The book follows the course of the growing conflict and Katniss' role in it as the Mockingjay, a figurehead of the girl who defied the Capitol and who, in turn, defies Sector 13 by entering combat rather than being a mere puppet. Despite the apparent disparity between in tech levels we see in the books the war seems thoroughly modern, fought through TV and propaganda as much by boots on the ground. Peeta, captured by the Capitol at the end of book two is used a mouthpiece and transformed into a monster by use of a mutated venom which makes him see Katniss as a 'muttation'. Eventually the books leads us to the capture of the Capitol and the revelation that both sides are actually as bad as each other, something rammed home when the forces from Sector 13 kill a group of children, using the silver parachuted parcels so familiar from the Hunger Games themselves, to deliver bombs.

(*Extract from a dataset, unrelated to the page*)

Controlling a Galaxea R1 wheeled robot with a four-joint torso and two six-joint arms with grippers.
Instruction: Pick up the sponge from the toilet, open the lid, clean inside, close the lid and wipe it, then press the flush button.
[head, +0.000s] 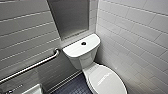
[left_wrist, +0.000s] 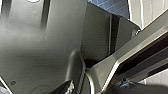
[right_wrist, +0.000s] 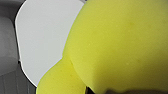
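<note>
Yellow sponge (right_wrist: 120, 45) close over shut white lid (right_wrist: 42, 37)

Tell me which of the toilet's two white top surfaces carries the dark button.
The flat rectangular white ceramic tank top, at the rear: the small dark round flush button sits mid-surface. The smooth oval plastic lid has none.

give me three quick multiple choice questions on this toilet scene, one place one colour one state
1. Where is the flush button? A) tank top B) wall C) floor
2. What colour is the sponge? A) blue B) yellow C) pink
3. How is the lid? A) closed B) raised C) missing
Answers: 1 A, the dark button sits mid tank top. 2 B, it shows bright yellow in the right wrist view. 3 A, it lies flat in the head view.
</note>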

As  if to rub salt into the wound, Katniss' sister Prim (the one she volunteers to replace in the Games in the first place) is killed during this event.

The book closes with the leaders of both sides dead (one choked to death, the other shot with an arrow courtesy of our heroine), a final Hunger Games being fought, this time by the children of the Capitol and Katniss banished back home. Here, oddly, she finds peace of a sort and reunites with Peeta. Equally damaged by the world, they find solace in each other and their love affair becomes real.

Aside from the rushing speed of the book, Mockingjay is a stronger book with good character development across the board. We learn more about almost everyone, with Prim and the girls' mother being the startling exceptions. The ending feels a little strange, it seems odd that someone who was the fac eof the revolution would be allowed to fade away into obscurity.

All in all the series is strong, but obviously aimed at teenagers (as it should be). The world is interesting, the story strong if a little predictable. The author is obviously far more comfortable with certain parts of her narrative than she is with others but that's not necessarily a bad thing; I imagine most of the readers are more interested in the Games aspect of the books than anything else. As it stands I'd list this as a strong contender for a place in the grand tradition of American Post Apocalypse novels, despite the age group its aimed at.